(Dataset entries)
------------------------------------------------------------------------

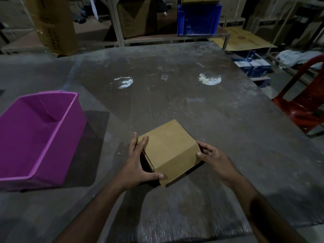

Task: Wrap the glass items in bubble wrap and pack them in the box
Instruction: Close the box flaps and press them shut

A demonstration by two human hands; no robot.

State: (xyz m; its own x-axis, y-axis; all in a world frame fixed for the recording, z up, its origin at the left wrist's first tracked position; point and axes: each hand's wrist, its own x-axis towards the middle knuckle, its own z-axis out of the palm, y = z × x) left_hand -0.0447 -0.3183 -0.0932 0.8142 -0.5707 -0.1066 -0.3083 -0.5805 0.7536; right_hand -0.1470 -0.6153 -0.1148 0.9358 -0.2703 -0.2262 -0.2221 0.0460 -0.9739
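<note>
A small brown cardboard box (168, 149) sits on the grey table (175, 95) near its front middle, its lid folded down over the top. My left hand (138, 165) grips the box's left side, fingers along the far edge and thumb at the near corner, where a dark gap shows under the lid. My right hand (212, 158) holds the right side, thumb on the lid's edge. No glass items or loose bubble wrap are visible.
A purple plastic bin (42, 134) stands on the table at the left, nothing visible inside it. A red plastic chair (301, 106) is beside the table's right edge. Behind the table are metal racks with cardboard cartons and a blue crate (198, 18).
</note>
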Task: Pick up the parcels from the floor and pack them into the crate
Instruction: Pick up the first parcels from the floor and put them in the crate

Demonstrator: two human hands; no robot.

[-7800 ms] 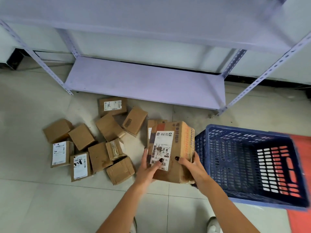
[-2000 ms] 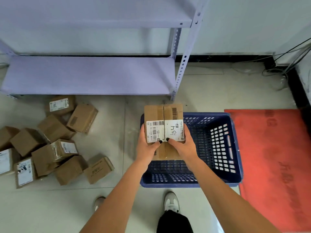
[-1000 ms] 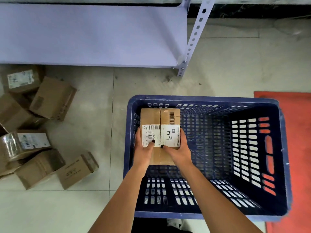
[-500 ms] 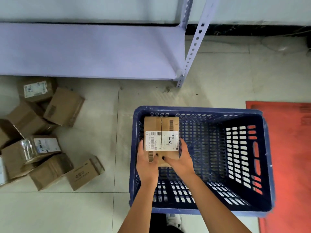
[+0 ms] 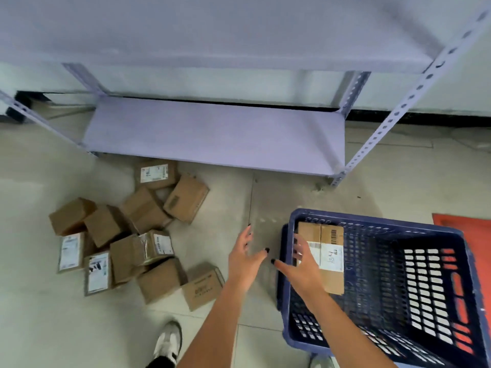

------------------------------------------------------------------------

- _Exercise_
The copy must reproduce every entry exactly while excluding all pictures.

- _The answer_
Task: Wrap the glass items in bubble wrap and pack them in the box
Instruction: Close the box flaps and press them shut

A demonstration by two human hands; no robot.

State: (xyz m; its own x-axis, y-axis; all in a world frame fixed for the recording, z up, its origin at the left wrist's first tracked position; point and axes: each hand's wrist, its own x-axis towards the middle knuckle, its own z-axis out of the palm, y = z × x) left_hand -0.0447 -0.3183 -0.0932 0.8142 -0.5707 -0.1066 -0.3083 -0.5805 0.7536; right_hand -0.1470 -0.6153 -0.1148 0.9358 -0.2703 -0.2262 -0.2221 0.0460 -0.9739
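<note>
A small brown cardboard box (168, 149) sits on the grey table (175, 95) near its front middle, its lid folded down over the top. My left hand (138, 165) grips the box's left side, fingers along the far edge and thumb at the near corner, where a dark gap shows under the lid. My right hand (212, 158) holds the right side, thumb on the lid's edge. No glass items or loose bubble wrap are visible.
A purple plastic bin (42, 134) stands on the table at the left, nothing visible inside it. A red plastic chair (301, 106) is beside the table's right edge. Behind the table are metal racks with cardboard cartons and a blue crate (198, 18).
</note>
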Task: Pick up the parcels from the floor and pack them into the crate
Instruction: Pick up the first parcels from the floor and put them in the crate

Demonstrator: two human hands; no robot.

[-7800 ms] 
[-2000 ms] 
[-1000 ms] 
[-500 ms] 
[+0 ms] 

No more output is needed here.